Ecco il Don Orione vero, profondo, non il semplice filantropo o benefattore sociale.

Qualche autore lo ha definito uno dei più grandi mistici del novecento. I suoi scritti spirituali lo rivelano. Una profondità straordinaria che  non era semplice teoria imparata sui libri ma esperienza  vissuta e sperimentata. Ci si chiede come facesse a conciliare tale profonda contemplazione con la sua attività ugualmente intensa e infaticabile.

Sappiamo, e lo si legge nella sua vita,  che spesso alcune ore  della notte, anche dopo giornate di  faticoso lavoro o di lunghi viaggi, le dedicava alla preghiera personale ai piedi dell’altare e a questo proposito si raccontano aneddoti  paragonabili alle  esperienze dei grandi santi mistici.

Di Don Orione noi quest’anno ricordiamo i 75 anni dalla morte. Nacque a Pontecurone di Alessandria nel 1872 e morì a Sanremo nel 1940. Si inserisce in quella schiera di santi che caratterizzò la vitalità piemontese dell’800. Accanto a lui ricordiamo per esempio San Giovanni Bosco e San Giuseppe Cottolengo.

Don Orione era convinto che solo la carità salverà il mondo. Carità come opere di carità, ma soprattutto carità come amore che scaturisce unicamente dall’amore di Dio.
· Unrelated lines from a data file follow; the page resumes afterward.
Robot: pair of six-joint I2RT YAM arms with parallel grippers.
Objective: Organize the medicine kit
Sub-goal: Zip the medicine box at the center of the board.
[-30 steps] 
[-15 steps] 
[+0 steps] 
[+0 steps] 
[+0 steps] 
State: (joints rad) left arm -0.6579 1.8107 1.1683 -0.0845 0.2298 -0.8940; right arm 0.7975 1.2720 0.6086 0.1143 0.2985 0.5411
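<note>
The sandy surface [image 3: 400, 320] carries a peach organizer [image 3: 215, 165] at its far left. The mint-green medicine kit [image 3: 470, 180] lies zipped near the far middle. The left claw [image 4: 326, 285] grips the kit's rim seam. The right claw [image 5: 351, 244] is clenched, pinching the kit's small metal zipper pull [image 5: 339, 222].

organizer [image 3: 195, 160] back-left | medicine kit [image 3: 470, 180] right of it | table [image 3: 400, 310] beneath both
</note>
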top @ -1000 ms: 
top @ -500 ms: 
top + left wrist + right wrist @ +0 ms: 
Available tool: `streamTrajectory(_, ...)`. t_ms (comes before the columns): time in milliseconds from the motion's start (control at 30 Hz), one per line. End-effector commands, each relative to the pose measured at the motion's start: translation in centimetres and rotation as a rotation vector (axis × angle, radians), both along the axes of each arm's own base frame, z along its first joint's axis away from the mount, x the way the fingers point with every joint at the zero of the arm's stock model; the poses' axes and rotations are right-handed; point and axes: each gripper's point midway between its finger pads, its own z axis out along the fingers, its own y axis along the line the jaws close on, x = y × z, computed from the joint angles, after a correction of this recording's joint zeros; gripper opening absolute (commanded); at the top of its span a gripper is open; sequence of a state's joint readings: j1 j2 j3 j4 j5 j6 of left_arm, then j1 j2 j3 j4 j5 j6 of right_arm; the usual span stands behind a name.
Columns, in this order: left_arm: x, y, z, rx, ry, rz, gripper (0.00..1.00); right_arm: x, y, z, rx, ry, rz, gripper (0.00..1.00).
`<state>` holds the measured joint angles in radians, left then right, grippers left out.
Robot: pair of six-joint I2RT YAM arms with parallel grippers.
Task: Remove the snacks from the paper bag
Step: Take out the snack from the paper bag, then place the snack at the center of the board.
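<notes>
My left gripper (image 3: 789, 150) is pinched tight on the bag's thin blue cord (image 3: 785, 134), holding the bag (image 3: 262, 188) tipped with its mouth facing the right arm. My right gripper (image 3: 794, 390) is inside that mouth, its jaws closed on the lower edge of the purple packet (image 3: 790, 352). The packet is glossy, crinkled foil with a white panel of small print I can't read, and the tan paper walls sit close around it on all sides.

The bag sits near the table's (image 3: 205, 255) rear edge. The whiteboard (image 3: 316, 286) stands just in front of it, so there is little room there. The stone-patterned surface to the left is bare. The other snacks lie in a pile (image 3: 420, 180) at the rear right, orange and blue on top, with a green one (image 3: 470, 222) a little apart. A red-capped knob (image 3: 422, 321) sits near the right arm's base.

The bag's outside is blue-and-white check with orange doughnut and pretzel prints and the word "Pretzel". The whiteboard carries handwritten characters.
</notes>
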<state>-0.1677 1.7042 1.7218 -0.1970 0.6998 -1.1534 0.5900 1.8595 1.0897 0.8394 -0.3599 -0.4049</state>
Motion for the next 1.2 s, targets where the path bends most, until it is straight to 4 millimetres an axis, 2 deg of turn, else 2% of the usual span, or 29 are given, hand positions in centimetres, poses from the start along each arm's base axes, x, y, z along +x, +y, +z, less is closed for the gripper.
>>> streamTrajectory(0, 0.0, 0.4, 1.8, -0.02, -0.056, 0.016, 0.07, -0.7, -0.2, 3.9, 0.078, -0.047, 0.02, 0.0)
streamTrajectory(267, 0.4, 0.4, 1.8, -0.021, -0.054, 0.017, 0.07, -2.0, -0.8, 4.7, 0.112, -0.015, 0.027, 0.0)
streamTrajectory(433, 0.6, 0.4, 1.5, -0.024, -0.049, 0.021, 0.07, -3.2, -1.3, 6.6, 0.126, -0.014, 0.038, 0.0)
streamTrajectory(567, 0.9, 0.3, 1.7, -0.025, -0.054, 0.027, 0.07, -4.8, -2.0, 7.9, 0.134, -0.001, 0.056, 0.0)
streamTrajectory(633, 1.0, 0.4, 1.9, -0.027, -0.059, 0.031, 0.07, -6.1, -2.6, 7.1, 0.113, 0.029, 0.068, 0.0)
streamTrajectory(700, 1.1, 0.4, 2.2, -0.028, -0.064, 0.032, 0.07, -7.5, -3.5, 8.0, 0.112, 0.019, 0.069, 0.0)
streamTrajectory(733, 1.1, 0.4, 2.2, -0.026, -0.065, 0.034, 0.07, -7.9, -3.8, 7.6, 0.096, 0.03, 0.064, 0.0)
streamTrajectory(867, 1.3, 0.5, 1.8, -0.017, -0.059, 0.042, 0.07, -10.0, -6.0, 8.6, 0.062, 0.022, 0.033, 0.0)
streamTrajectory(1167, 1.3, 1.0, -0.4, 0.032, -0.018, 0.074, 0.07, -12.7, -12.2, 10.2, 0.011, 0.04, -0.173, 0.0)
E l’impegno di questi ultimi decenni da parte della Congregazione da lui voluta è proprio quello di passare dalle semplici opere di carità alla carità delle opere: non possono solo essere opere assistenziali, ma vi si deve respirare l’amore di Dio. Il tutto cioè va fatto in un clima di  spiritualità. È quanto raccomandava il santo Papa Giovanni Paolo II  parlando ai superiori della Congregazione: voi non avete solo una gloriosa storia da ricordare e raccontare, ma una grande storia da costruire.